Ese trayecto que desemboca en el suicidio de Camillo a fines de 1968, le permite a Bellocchio descubrir no solamente a ese hermano que podía ser su otro yo fracasado, sino construir la película sobre la familia que había buscado en un principio. Solo que en el camino, esa posible celebración familiar se transforma: si ese almuerzo puede ser visto como una suerte de puesta en escena, la irrupción de la figura ausente permite descorrer los velos y narrar la familia como tragedia. Que parte de esa tragedia esté vista como una sucesión de puestas en escena, parece estar configurando la actual que termina por romperse. Una cadena cuyos primeros eslabones pueden encontrarse en el relato que hizo la madre del momento de la extremaunción a su esposo -disolviendo el rechazo anticlerical- y que se replica como decisión de los hijos para desdibujar el suicidio de Camillo, haciendo creer que fue un accidente. Una construcción familiar basada en la ficción, en cartas reveladoras que fueron escondidas o destruídas, en historias oficiales sostenidas por el convencimiento y la naturalización (un “teatro que excluyera las llamas del infierno” como dice otro de los hermanos). Es notable que las conclusiones de Bellocchio sobre el relato terminen refiriendo más a la familia que al hermano. La infelicidad estaba allí, en ese espacio que parecía cubierto por la relación familiar: “Todos vivíamos una vida de árida infelicidad (…) en términos de afectos, era un desierto”.
A la vez que desentraña las culpas y miserias propias y de la familia, Bellocchio construye un documental en el que también habla sobre el cine. Sus recuerdos son, en definitiva, las imágenes de su propio cine. En ellas, “descubre” las huellas de la familia que va desperdigando en diferentes películas (Salto nel vuoto, Gliocchi la bocca, L’ora di religione) más que para trazar un paralelo, para encontrar los rasgos autobiográficos en su cine. Esa revelación, que incluye la utilización de la frase de Camillo que da título a la película, le permite llegar a un tramo final en el que confluye en un diálogo inesperado. Bellocchio dialoga con el sacerdote y esa escena invierte todos los términos esperables.
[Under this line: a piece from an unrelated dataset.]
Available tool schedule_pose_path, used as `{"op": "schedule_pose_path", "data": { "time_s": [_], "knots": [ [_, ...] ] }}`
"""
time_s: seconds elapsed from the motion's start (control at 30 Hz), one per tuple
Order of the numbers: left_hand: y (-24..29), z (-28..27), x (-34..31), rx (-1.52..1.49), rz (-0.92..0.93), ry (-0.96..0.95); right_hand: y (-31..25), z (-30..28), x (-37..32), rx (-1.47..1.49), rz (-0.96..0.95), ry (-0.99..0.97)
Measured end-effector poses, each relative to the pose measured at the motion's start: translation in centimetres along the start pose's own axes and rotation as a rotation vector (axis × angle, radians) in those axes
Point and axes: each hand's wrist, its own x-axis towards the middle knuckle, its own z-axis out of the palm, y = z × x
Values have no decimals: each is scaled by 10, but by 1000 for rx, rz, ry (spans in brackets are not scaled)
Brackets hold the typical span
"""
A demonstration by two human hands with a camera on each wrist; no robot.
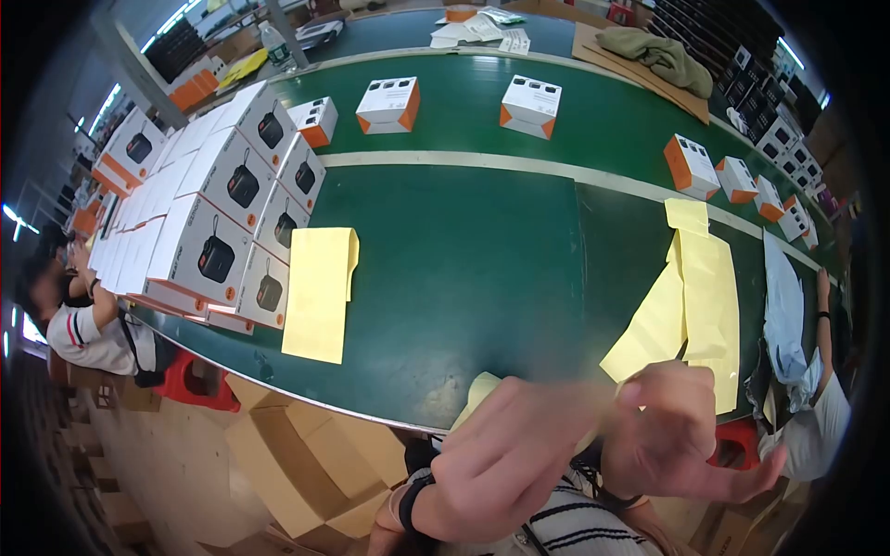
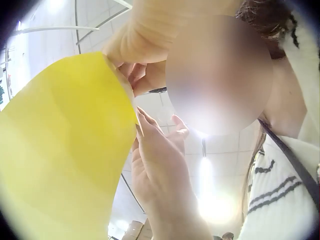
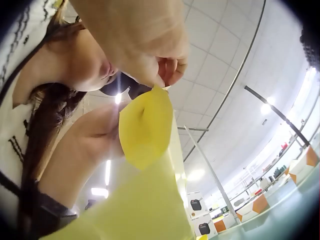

En la mirada del cura, ese Bellocchio ateo se convierte en un apologista de la fe en tanto sus películas hablan de la vida familiar “como si fueran las estaciones del Vía Crucis”. En ese punto, es como si le estuvieran diciendo -y esta vez pudiera comprenderlo, no como en 1968- que Marx puede esperar. Que, en ese diálogo, el cine de Bellocchio se transforma, se vuelve una confesión que, depurada de las religiones, llega a los espectadores. En ese sentido Marx puo aspettare revela la profunda coherencia con su obra.
Max puede esperar (Marx puo aspettare, Italia, 2021). Guion y dirección: Marco Bellocchio. Duración: 96 minutos.